**Exercise objective**.
Copy the data that appears below exactly. Drop the pictures.
......
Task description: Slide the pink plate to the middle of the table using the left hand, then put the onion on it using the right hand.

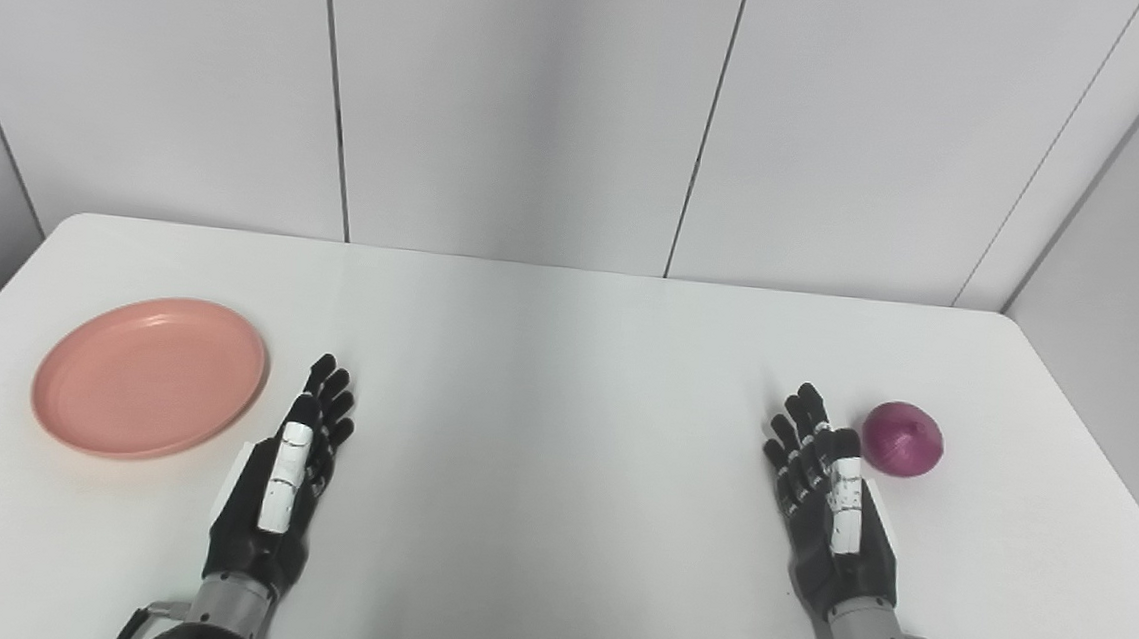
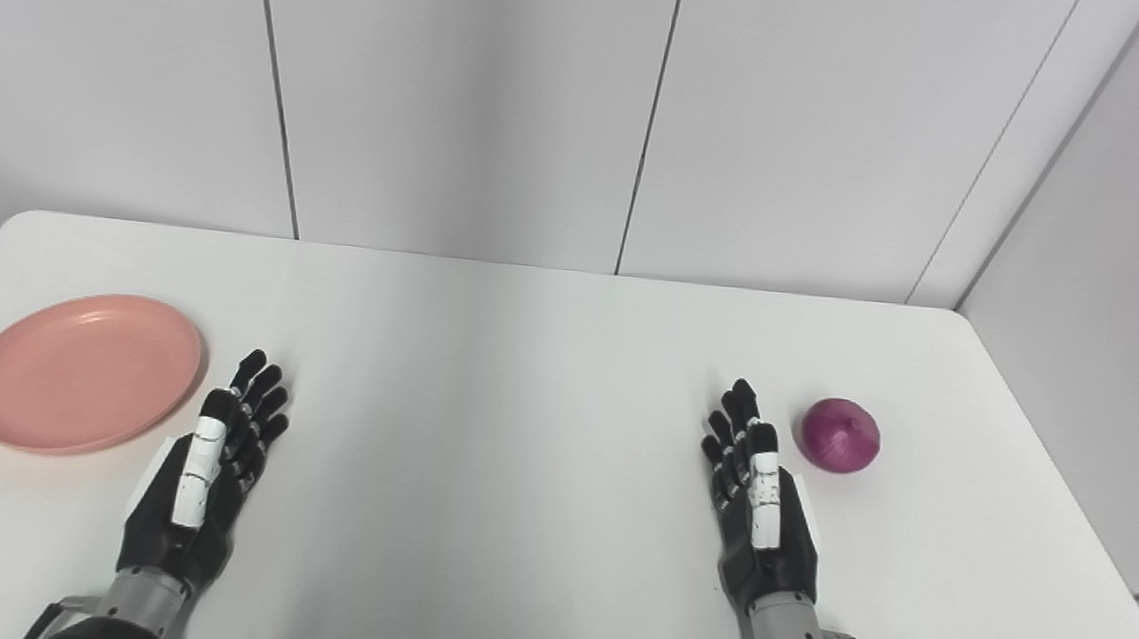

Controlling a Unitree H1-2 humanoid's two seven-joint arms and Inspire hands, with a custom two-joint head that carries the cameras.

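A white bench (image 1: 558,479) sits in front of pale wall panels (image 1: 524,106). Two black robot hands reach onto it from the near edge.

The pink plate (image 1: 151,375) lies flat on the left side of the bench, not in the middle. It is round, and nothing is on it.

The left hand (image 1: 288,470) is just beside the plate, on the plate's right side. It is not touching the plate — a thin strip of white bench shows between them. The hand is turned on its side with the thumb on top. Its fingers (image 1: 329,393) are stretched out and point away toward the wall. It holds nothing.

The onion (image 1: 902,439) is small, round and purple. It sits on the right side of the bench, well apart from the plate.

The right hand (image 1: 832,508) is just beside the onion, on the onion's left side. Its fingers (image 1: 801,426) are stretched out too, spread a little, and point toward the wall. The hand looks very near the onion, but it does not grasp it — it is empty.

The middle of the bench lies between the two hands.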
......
**Written answer**.
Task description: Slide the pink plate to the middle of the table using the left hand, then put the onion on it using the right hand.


Controlling a Unitree H1-2 humanoid's two seven-joint arms and Inspire hands, with a custom two-joint head that carries the cameras.

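A white bench (image 1: 558,479) sits in front of pale wall panels (image 1: 524,106). Two black robot hands reach onto it from the near edge.

The pink plate (image 1: 151,375) lies flat on the left side of the bench, not in the middle. It is round, and nothing is on it.

The left hand (image 1: 288,470) is just beside the plate, on the plate's right side. It is not touching the plate — a thin strip of white bench shows between them. The hand is turned on its side with the thumb on top. Its fingers (image 1: 329,393) are stretched out and point away toward the wall. It holds nothing.

The onion (image 1: 902,439) is small, round and purple. It sits on the right side of the bench, well apart from the plate.

The right hand (image 1: 832,508) is just beside the onion, on the onion's left side. Its fingers (image 1: 801,426) are stretched out too, spread a little, and point toward the wall. The hand looks very near the onion, but it does not grasp it — it is empty.

The middle of the bench lies between the two hands.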

Work on this exercise is done.